There is no published evidence showing an association of medications used to treat allergic rhinitis and sexual dysfunction. In the author's personal experience (unpublished data) there are cases of dyspareunia in women treated with systemic antihistamines associated with decongestants (ephedrine or pseudoephedrine), which completely disappeared with treatment withdrawal.

Conclusions

People with allergic rhinitis are more likely to have sexual dysfunction, perhaps as a minimal expression of increased major cardiovascular disease (stroke, myocardial infarction), mainly young people, generally without cardiovascular risk factors as in other age groups occur. More research is needed in this regard and to consider allergic rhinitis as a possible cardiovascular risk factor in young patients. Intensive treatment of symptoms and causes should be prompted for control of inflammation, and thus not only improve quality of life, as affected in these patients, but also to prevent emergence of future more severe conditions that effectively shorten life expectancy.

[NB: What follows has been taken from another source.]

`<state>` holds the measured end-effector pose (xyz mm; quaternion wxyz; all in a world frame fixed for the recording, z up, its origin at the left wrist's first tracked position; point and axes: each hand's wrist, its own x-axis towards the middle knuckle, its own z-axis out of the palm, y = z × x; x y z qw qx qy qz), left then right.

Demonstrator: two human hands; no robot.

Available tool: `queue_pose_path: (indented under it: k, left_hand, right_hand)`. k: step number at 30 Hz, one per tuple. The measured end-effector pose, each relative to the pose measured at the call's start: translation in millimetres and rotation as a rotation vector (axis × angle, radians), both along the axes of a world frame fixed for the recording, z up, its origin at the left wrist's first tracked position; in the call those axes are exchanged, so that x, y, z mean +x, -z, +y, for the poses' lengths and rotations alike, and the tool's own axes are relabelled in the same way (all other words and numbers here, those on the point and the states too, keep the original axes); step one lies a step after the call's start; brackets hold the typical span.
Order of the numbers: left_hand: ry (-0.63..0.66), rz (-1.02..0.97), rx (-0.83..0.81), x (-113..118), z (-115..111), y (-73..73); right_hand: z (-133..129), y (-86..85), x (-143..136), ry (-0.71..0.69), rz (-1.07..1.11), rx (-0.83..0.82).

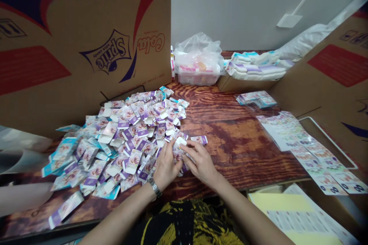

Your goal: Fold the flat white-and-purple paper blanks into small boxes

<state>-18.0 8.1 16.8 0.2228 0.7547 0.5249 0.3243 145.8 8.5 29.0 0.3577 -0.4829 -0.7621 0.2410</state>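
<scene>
A small printed cardboard box (178, 146) with a white end flap is held between my two hands, above the right edge of a heap. My left hand (166, 164), with a metal watch on the wrist, grips its left side. My right hand (201, 160) has its fingers closed on the box's right side, near the white flap. The heap of small boxes (140, 128), purple and white with some light blue, spreads to the left; several have raised flaps. Another small box (199, 139) lies just beyond my right fingers. My hands partly hide the held box.
Large brown cartons stand on the left (115, 15) and right (330, 69). At the back are a pink container in a clear bag (198, 72) and a tray of white packets (255, 69). Printed sheets (310, 153) lie on the right of the wooden table (230, 130).
</scene>
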Motion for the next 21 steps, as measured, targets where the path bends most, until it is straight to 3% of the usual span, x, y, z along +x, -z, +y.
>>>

The current literature on allergic rhinitis and sexual dysfunction supports the idea presented in this review. Some areas have received more attention than others. For example, much is known and has been published about the association of allergic rhinitis and obstructive sleep disorders and its association with sexual dysfunction. In contrast, little is known about the concrete possibility that chronic low-level inflammation causes vascular disease and erectile dysfunction, which might be valid for men, but that does not fully explain the increased risk that also occurs in women, which is even less studied. As has been described so far, special effort should be made to continue studying the role of cytokine mediators in the production of sexual dysfunction in patients with allergic rhinitis in order to identify specific targets for therapeutic intervention, and to obtain quality data on the impact of allergic rhinitis therapies in sexual dysfunction.